Problem statement: Only the lines holding the string "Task" are needed; copy each of them from the data.

Dataset records:
☆ ☆ ☆

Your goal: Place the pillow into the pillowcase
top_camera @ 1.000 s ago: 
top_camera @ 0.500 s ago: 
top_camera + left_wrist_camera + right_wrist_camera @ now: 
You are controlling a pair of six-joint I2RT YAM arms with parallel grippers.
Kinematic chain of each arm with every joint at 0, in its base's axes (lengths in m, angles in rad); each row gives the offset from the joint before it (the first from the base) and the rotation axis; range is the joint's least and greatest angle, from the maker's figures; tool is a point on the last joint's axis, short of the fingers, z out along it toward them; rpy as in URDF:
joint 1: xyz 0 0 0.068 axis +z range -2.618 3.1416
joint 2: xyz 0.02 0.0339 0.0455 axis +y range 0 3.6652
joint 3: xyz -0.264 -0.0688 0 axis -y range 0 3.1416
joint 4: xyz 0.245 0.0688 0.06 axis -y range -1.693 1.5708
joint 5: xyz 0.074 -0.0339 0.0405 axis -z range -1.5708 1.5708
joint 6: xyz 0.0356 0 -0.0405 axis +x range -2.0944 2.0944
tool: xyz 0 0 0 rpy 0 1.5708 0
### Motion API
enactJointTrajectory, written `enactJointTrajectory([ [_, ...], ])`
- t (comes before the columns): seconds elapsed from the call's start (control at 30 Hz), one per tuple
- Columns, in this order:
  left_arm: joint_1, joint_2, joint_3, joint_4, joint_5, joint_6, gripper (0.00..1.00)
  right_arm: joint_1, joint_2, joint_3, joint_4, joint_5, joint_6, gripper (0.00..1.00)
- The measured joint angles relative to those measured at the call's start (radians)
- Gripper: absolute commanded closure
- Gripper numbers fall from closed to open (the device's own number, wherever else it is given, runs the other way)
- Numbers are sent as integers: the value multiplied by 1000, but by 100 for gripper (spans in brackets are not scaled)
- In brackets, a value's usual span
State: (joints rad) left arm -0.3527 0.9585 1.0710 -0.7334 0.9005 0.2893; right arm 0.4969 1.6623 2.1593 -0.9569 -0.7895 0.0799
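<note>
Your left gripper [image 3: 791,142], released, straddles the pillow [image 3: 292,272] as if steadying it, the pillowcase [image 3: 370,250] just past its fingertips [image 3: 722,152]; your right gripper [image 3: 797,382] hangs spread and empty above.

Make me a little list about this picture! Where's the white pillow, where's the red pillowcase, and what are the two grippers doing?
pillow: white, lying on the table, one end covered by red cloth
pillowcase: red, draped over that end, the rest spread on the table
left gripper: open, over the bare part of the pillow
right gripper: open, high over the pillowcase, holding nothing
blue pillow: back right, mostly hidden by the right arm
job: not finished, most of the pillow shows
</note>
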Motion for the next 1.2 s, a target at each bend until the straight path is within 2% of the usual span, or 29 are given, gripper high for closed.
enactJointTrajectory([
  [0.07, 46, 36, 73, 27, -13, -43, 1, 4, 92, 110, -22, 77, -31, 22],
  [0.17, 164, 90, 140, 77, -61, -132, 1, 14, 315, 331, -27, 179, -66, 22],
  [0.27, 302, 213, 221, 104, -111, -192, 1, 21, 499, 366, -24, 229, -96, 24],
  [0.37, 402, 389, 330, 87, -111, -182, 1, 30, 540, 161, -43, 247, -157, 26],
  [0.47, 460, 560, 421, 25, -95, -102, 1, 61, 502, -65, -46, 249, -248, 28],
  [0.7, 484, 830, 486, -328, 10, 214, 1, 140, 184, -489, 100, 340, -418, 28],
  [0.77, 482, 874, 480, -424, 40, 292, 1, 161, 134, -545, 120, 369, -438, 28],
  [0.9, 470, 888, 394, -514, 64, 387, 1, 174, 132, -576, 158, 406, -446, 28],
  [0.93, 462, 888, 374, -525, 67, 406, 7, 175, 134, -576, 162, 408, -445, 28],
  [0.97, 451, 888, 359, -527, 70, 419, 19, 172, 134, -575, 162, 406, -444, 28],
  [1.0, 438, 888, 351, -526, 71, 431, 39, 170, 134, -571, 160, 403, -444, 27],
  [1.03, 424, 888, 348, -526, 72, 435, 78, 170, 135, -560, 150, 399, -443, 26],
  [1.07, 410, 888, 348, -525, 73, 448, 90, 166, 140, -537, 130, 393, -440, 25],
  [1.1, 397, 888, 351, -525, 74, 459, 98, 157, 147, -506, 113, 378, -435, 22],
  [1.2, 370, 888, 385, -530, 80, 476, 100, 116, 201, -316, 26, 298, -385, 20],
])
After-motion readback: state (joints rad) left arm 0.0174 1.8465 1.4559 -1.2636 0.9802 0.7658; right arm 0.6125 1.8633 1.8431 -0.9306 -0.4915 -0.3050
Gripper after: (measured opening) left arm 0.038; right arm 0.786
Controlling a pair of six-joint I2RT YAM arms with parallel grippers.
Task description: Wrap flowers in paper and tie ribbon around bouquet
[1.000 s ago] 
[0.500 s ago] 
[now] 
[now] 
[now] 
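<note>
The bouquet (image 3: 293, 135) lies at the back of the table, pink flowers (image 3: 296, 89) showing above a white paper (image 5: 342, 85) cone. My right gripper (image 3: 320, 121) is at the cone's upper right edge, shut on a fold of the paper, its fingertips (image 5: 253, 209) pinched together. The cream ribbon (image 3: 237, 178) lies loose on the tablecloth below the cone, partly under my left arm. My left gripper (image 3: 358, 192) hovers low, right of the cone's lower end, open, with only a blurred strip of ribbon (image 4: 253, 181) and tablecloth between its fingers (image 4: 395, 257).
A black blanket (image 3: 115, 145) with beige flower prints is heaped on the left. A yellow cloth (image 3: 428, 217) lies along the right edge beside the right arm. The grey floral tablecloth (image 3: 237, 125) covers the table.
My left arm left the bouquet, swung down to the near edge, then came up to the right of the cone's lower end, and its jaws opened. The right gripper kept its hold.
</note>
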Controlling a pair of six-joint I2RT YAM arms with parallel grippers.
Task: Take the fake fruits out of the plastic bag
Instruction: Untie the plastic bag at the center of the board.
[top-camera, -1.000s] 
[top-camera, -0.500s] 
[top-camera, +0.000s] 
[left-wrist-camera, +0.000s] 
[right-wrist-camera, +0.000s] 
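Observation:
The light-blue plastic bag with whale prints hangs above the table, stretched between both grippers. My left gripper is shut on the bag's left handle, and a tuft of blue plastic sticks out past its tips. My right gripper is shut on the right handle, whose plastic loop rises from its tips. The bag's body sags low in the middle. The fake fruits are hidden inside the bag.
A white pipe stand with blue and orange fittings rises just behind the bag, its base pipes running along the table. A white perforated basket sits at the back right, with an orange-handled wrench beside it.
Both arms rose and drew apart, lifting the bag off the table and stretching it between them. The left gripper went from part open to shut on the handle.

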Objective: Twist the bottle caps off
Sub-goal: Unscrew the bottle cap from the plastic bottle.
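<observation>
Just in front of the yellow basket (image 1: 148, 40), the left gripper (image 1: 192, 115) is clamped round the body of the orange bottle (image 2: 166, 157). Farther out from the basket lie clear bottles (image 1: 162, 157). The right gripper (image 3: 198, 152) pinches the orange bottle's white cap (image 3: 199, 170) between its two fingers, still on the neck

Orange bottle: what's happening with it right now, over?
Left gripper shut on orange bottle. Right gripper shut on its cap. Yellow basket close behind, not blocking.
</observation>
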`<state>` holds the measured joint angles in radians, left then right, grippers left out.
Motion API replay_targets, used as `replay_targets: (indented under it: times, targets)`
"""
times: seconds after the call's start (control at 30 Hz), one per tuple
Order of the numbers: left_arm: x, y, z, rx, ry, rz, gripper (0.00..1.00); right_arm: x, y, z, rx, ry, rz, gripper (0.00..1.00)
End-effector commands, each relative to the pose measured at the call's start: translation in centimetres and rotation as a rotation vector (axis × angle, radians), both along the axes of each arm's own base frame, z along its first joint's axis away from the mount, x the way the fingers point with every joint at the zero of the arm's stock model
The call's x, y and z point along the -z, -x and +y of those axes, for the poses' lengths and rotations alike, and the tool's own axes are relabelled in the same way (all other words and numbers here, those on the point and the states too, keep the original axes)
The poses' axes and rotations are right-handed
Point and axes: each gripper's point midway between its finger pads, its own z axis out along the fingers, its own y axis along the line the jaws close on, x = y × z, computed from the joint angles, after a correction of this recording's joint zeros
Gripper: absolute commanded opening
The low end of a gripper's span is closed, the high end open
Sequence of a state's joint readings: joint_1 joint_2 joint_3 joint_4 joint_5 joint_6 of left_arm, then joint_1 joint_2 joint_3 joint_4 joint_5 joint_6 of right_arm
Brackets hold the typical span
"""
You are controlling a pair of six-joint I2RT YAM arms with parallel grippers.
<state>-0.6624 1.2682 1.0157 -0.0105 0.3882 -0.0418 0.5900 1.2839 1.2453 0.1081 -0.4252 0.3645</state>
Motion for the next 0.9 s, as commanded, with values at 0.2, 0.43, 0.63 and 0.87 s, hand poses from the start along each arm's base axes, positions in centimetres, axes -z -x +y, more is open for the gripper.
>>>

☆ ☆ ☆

Result of the exercise:
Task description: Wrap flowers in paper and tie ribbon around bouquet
Task: Take the fake fruits out of the plastic bag

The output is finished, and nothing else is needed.